Jon Amtrup, a Norwegian journalist, has just emailed me a number of questions on behalf of a Norwegian magazine. I found his first question intriguing enough to repeat it here: You have a pace and energy that most 20 year-olds should envy you. How do you keep motivated and positive?
I don’t feel any different to when I was younger. OK, I may not be as strong as I used to be, but I do not have any real complaints. So, I simply continue to behave as I always have, living my life to the full.

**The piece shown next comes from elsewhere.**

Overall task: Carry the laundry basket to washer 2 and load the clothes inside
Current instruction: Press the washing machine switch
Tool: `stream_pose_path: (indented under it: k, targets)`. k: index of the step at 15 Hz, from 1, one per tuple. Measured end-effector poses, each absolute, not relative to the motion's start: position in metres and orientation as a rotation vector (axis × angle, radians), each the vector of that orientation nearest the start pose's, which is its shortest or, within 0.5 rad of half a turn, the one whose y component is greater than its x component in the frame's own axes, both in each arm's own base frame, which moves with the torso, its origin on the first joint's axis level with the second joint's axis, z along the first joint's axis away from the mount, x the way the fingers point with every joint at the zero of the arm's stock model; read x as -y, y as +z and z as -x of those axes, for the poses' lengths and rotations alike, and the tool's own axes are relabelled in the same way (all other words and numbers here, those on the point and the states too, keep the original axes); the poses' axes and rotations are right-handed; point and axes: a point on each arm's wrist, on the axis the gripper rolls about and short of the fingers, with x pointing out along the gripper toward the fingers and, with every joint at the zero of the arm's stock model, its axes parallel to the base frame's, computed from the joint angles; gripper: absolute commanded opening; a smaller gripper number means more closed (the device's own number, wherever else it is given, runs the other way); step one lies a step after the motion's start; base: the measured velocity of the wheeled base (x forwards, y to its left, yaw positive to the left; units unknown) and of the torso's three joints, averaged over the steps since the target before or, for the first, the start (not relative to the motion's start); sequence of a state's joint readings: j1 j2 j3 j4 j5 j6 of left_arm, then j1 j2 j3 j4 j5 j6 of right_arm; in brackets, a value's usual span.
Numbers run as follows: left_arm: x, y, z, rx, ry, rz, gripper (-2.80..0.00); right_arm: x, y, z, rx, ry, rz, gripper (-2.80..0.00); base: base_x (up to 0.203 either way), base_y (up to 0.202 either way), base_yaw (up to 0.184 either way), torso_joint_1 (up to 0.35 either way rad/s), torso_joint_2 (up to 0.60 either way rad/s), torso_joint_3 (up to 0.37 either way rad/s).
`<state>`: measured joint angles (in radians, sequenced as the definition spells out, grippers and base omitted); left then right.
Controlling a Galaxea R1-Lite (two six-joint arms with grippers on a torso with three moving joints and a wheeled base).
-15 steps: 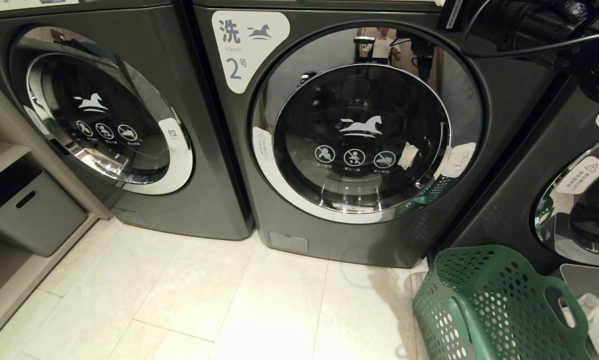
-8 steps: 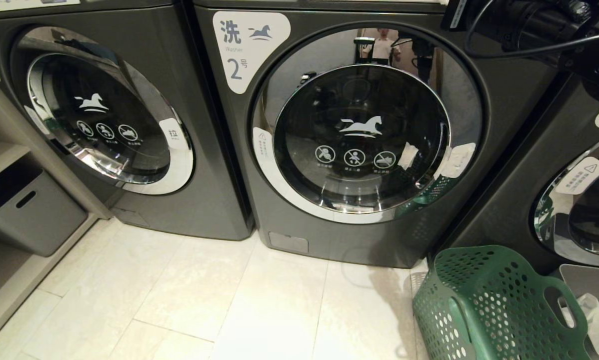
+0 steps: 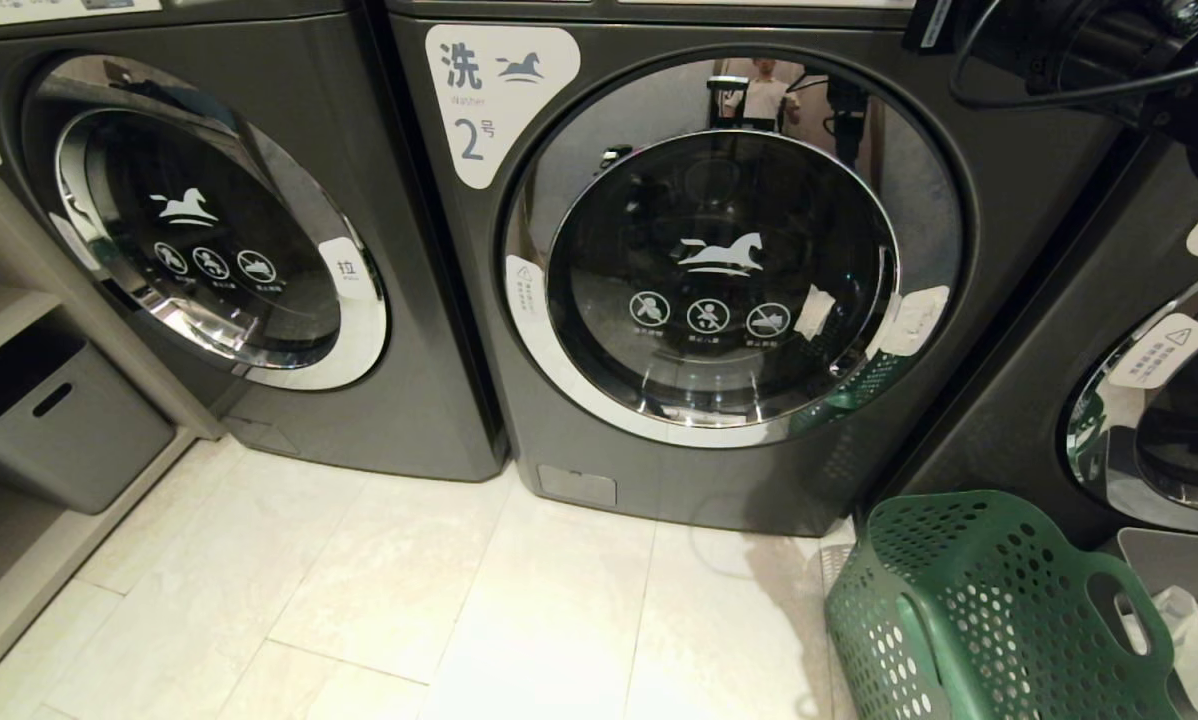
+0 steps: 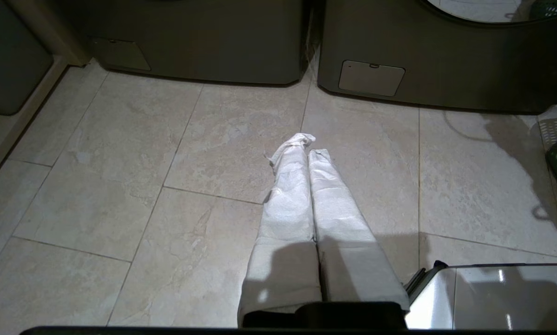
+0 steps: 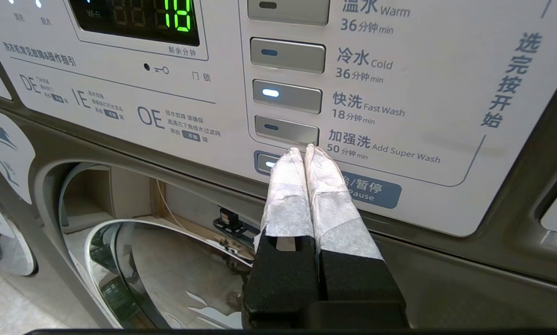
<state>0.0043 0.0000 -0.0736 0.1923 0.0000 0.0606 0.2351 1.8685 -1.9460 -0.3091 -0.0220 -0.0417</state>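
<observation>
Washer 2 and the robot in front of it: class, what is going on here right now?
The right gripper, jaws shut, is up at washer 2's control panel, its tips at the start/pause button. The fast wash light is lit. Washer 2's door is closed. The green laundry basket stands on the floor to the washer's right. The left gripper hangs shut over the tiles.

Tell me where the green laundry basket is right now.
The green laundry basket sits on the tiled floor at the lower right of the head view, in front of the gap between washer 2 and the washer to its right.
</observation>
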Motion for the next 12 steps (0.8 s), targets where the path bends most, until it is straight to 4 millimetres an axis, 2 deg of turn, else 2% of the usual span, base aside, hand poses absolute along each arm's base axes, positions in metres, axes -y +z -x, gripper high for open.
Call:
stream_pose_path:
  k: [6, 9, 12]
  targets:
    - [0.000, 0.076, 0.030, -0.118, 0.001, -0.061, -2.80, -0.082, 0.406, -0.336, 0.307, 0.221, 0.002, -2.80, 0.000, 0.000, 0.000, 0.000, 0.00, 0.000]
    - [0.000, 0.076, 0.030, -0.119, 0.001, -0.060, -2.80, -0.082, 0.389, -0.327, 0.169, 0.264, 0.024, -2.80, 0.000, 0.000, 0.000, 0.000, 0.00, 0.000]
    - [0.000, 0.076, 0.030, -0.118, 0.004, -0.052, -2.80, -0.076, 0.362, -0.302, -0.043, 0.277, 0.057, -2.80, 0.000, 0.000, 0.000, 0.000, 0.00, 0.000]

We had a discussion on the same subject with my mate Nick shortly before we left Cherbourg. He mentioned a remark made by a psychologist, who asked the question whether we are getting slower because we are getting older, or are we getting older because we are getting slower? In my case, the answer is clear. I refuse to be getting slower just because, at my age, that may be expected of me. But it’s a convenient excuse for all those coach potatoes.
This reminds me of a similar situation after I had sold the previous Aventura. The new owner had asked me to sail with him from Greece to France, and we were joined for the trip by his fiance and her father. Having stopped for the night at Thira (Santorini), we went to have dinner at a restaurant overlooking the flooded crater of the volcano that is suspected to have destroyed the Minoan civilisation. As we were walking up towards the rim, the father suddenly stopped. Gasping for air he exclaimed “I won’t take another step. This is so stupid of you youngsters to force me to do this at my age. I am, after all, sixty years old!”.
I was seventy at the time, and couldn’t suppress a big grin. He left the boat the following morning.